[Required work] Out of the data below, copy every line with the string "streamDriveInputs".

Listed entries section start

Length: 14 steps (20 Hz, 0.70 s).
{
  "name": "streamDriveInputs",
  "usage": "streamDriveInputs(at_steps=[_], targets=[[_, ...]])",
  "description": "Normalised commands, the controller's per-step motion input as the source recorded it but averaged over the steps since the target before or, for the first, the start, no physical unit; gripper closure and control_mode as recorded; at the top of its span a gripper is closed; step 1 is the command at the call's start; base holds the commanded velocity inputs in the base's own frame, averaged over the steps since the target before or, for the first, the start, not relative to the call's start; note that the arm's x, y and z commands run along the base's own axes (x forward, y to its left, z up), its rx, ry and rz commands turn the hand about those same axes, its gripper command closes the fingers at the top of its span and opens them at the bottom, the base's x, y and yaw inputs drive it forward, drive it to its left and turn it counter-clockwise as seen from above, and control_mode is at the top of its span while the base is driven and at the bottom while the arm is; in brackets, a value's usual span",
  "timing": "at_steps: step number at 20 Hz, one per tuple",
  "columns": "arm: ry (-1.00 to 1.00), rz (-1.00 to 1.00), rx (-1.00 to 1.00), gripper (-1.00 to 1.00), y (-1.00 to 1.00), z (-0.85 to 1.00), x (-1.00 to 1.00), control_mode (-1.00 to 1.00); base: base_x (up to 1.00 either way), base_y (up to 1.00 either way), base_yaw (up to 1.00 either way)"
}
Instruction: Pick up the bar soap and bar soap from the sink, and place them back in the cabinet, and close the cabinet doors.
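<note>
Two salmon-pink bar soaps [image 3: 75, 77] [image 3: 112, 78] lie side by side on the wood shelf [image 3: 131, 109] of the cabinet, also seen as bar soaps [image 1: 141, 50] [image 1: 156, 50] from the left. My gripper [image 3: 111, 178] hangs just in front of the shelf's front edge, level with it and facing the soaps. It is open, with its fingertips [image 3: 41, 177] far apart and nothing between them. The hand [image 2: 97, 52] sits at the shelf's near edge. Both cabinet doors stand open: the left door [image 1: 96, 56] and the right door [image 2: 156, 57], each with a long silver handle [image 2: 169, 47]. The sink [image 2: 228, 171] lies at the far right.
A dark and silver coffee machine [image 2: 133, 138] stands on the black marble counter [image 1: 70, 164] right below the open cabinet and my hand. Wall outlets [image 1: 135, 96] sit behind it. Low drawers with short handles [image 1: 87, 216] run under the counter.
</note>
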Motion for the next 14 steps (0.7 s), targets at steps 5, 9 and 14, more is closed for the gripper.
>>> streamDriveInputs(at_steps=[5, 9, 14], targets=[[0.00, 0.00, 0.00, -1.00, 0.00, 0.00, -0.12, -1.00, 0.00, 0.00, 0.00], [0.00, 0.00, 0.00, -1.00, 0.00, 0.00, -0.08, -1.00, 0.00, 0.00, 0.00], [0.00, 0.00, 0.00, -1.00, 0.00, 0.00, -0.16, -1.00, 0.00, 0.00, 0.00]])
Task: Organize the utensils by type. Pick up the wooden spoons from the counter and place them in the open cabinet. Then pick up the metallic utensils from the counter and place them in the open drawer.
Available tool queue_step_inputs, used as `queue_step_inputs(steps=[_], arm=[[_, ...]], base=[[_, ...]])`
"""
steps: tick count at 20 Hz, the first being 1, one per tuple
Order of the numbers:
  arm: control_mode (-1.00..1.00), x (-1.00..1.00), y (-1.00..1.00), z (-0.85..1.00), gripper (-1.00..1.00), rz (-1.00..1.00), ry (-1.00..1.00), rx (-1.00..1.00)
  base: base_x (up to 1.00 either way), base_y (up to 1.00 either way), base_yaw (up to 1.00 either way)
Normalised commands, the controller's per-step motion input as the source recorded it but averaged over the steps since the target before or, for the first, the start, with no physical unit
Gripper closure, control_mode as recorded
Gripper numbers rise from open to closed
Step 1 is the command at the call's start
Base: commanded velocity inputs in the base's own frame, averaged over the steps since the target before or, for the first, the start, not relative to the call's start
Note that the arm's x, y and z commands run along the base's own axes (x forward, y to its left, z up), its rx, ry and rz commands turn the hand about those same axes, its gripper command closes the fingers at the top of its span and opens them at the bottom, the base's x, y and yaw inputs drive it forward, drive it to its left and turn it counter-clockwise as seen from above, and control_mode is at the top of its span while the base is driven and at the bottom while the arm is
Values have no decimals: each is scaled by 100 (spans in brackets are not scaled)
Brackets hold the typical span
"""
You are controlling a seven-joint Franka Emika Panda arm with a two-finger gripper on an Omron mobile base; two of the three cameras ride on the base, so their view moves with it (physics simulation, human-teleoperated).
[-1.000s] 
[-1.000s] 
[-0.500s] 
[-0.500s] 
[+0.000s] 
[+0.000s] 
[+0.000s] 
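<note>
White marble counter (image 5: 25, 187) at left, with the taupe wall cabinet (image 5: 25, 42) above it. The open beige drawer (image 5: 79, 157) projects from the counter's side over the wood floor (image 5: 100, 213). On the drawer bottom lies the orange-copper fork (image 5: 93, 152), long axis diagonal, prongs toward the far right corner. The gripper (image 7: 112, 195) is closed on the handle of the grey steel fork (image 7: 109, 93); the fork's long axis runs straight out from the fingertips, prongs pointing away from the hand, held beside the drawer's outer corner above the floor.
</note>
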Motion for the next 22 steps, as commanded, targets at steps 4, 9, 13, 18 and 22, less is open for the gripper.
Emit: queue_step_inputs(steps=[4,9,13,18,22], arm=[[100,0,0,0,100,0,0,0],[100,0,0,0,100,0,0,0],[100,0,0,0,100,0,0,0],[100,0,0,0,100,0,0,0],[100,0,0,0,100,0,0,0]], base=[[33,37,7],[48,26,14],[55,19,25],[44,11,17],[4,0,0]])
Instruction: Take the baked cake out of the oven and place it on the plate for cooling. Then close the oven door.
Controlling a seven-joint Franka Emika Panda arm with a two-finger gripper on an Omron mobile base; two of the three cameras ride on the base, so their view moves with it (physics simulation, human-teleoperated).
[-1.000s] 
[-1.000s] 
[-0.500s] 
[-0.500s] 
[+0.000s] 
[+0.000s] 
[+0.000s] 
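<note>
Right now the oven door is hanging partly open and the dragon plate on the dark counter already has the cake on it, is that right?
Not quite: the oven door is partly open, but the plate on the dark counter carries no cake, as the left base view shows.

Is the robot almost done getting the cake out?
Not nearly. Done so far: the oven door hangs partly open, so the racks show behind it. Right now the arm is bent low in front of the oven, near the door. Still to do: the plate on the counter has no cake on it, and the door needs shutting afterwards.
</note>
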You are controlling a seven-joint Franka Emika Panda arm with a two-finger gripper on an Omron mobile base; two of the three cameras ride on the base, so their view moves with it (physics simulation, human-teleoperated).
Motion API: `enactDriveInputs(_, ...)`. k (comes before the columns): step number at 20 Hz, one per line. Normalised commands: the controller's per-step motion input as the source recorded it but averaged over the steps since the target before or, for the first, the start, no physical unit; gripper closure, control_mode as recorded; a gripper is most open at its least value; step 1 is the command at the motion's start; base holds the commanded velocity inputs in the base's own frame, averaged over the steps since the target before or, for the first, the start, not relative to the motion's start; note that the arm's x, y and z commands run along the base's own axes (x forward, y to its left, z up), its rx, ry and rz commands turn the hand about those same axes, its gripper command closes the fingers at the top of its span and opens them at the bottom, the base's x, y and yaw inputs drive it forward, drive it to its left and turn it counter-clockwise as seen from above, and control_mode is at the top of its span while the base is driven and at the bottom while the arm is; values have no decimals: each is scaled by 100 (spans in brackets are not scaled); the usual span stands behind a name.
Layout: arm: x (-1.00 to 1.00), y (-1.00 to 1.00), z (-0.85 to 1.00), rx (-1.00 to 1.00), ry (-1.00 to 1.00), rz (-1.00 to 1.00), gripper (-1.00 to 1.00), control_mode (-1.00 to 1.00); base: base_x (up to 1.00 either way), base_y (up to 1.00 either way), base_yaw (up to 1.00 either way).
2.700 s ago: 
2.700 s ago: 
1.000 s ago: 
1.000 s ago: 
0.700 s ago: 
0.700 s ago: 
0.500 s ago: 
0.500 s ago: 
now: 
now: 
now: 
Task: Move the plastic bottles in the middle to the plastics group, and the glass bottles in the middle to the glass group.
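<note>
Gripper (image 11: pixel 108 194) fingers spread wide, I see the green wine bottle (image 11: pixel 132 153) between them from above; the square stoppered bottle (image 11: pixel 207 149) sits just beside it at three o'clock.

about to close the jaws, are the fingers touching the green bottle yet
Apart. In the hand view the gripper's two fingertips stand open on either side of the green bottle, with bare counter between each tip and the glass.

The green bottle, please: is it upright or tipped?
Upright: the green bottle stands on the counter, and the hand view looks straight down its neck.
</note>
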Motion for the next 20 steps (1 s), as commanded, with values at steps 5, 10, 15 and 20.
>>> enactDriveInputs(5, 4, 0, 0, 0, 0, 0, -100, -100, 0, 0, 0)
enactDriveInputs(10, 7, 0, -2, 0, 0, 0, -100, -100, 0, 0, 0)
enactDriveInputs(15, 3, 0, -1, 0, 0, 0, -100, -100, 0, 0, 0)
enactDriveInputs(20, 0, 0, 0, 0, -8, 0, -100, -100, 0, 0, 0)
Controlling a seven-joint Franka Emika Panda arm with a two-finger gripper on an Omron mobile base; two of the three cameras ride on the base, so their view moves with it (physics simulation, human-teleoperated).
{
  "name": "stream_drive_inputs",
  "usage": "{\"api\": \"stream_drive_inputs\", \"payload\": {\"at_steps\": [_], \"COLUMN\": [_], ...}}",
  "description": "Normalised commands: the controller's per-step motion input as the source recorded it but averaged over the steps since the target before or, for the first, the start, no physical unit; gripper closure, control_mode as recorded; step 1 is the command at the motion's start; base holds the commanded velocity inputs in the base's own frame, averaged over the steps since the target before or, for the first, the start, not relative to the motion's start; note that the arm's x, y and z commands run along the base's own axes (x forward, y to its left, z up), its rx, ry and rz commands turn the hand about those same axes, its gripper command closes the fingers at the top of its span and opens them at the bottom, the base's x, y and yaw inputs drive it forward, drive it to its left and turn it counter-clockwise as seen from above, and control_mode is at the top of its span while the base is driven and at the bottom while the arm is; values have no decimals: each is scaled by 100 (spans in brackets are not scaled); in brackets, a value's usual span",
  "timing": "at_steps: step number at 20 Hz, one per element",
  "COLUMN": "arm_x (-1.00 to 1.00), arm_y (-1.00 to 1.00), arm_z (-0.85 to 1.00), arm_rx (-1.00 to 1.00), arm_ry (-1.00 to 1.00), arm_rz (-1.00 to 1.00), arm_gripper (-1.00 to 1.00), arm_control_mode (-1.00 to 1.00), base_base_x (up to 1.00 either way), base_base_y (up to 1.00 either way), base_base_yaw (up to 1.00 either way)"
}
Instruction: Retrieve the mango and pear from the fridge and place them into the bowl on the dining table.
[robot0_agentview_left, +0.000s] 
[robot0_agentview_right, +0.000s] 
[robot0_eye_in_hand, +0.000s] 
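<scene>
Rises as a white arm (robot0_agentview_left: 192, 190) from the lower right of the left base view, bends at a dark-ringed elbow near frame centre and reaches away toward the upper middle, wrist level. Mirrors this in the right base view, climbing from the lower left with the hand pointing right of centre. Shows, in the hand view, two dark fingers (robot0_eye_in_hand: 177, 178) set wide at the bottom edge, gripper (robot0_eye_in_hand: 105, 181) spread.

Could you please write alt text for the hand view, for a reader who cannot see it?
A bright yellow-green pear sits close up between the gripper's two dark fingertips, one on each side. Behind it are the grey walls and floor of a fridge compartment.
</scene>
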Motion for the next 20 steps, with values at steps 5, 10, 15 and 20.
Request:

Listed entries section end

[Result for this task]
  "name": "streamDriveInputs",
  "usage": "streamDriveInputs(at_steps=[_], targets=[[_, ...]])",
>>> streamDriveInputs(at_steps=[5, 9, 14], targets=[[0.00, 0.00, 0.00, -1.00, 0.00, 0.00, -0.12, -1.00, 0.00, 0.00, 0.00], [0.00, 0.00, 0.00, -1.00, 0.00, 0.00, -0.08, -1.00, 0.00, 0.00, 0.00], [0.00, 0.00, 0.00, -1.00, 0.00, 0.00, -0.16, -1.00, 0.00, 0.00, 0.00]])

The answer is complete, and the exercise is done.